KAUST researchers developed a statistical approach to improve the identification of cancer-related protein mutations by reducing false positives. The method uses Bayesian statistics to analyze protein domain data from tumor samples, accounting for potential errors due to limited data. The team tested their method on prostate cancer data, successfully identifying a known cancer-linked mutation in the DNA binding protein cd00083. Why it matters: This enhances the reliability of cancer research at the molecular level, potentially accelerating the discovery of new therapeutic targets.
KAUST researchers developed CovMT, a COVID-19 mutation tracking system for authorities and scientists to detect variants. CovMT tracks mutation fingerprints using daily data from the GISAID database of over 1.5 million viral genomes. The system identifies mutation hot spots, enabling public health authorities to stay ahead of new variants. Why it matters: This system provides a tool for rapid variant detection and informed public health decision-making in the region and globally.
Petar Stojanov from the Broad Institute of MIT and Harvard will give a talk on cancer data analysis, covering the fundamentals of cancer, the nature of large-scale data collected, and main analysis objectives. The talk will also address open questions in cancer data analysis and how machine learning and generative modeling can help. Stojanov's research focuses on applying machine learning to genomic analysis of cancer mutation and single-cell RNA sequencing data. Why it matters: Applying AI and machine learning to cancer research can lead to a better understanding of the disease and development of new therapies.

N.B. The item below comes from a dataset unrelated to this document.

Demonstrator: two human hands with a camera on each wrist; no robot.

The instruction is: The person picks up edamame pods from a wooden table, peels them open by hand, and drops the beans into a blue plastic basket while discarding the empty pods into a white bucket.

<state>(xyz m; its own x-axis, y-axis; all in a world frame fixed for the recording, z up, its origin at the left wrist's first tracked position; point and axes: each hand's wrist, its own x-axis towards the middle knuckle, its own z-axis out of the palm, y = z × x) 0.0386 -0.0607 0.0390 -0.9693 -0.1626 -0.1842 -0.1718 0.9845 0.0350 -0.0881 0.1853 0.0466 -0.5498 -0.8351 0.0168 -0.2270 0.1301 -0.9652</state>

KAUST and KFSHRC have developed NanoRanger, a new gene sequencing system for identifying mutations causing genetic diseases. NanoRanger offers a faster and simpler process to detect DNA abnormalities at base resolution, building on existing long-read sequencing technologies. The system is designed to be cheaper and faster, targeting diseases prevalent in Saudi Arabia due to consanguinity. Why it matters: The technology has the potential to improve diagnosis and treatment of Mendelian diseases, which are especially prevalent in the Arab world.
KAUST, Tufts, and JIHS researchers created pangenome graphs using Saudi and Japanese samples, named JaSaPaGe. These graphs address the underrepresentation of these populations in existing pangenome databases, which are used as references for understanding individual DNA. The population-specific pangenomes are expected to improve variant calling and diagnostic accuracy for genetic disorders in these groups. Why it matters: This work promotes precision medicine and reduces diagnostic gaps for underrepresented populations by providing more relevant genetic baselines.
KAUST researchers have developed a genomic resource for Tausch’s goatgrass (Aegilops tauschii), a wild relative of wheat, by creating 46 high-quality genome assemblies. They compiled 493 genetically distinct accessions from an initial 900, collaborating with the Open Wild Wheat Consortium to select accessions with traits of interest, such as disease resistance and stress tolerance. Screening these assemblies helped identify rust resistance genes, including mapping a stem rust resistance gene to the Sr33 locus. Why it matters: This genomic resource will accelerate gene discovery in wheat, potentially improving modern wheat varieties and enhancing global food security.
KAUST researchers have identified the gene 'CIROZ' as responsible for pediatric heart defects and misplacement of internal organs, working with institutes in Saudi Arabia and worldwide. The research examined samples from 16 patients from 10 families, including four from Saudi Arabia, revealing CIROZ's role in embryonic development symmetry. The findings provide insights into heritable diseases, which are more prevalent in Saudi Arabia. Why it matters: Identifying this gene allows for focused research on preventative strategies and curative therapies for congenital heart defects, particularly relevant in regions with higher rates of such diseases.
A KAUST-led research team has observed intergenerational epigenetic inheritance in corals, demonstrating that corals pass patterns of DNA to their offspring. The research, published in Nature Climate Change, shows that corals can adapt to environmental changes and pass those traits on through DNA methylation patterns. This is the first time this process has been observed in animals, previously only seen in plants. Why it matters: This finding could enable biologists to train corals in nurseries to produce offspring better equipped to survive changing marine environments, aiding coral reef restoration efforts.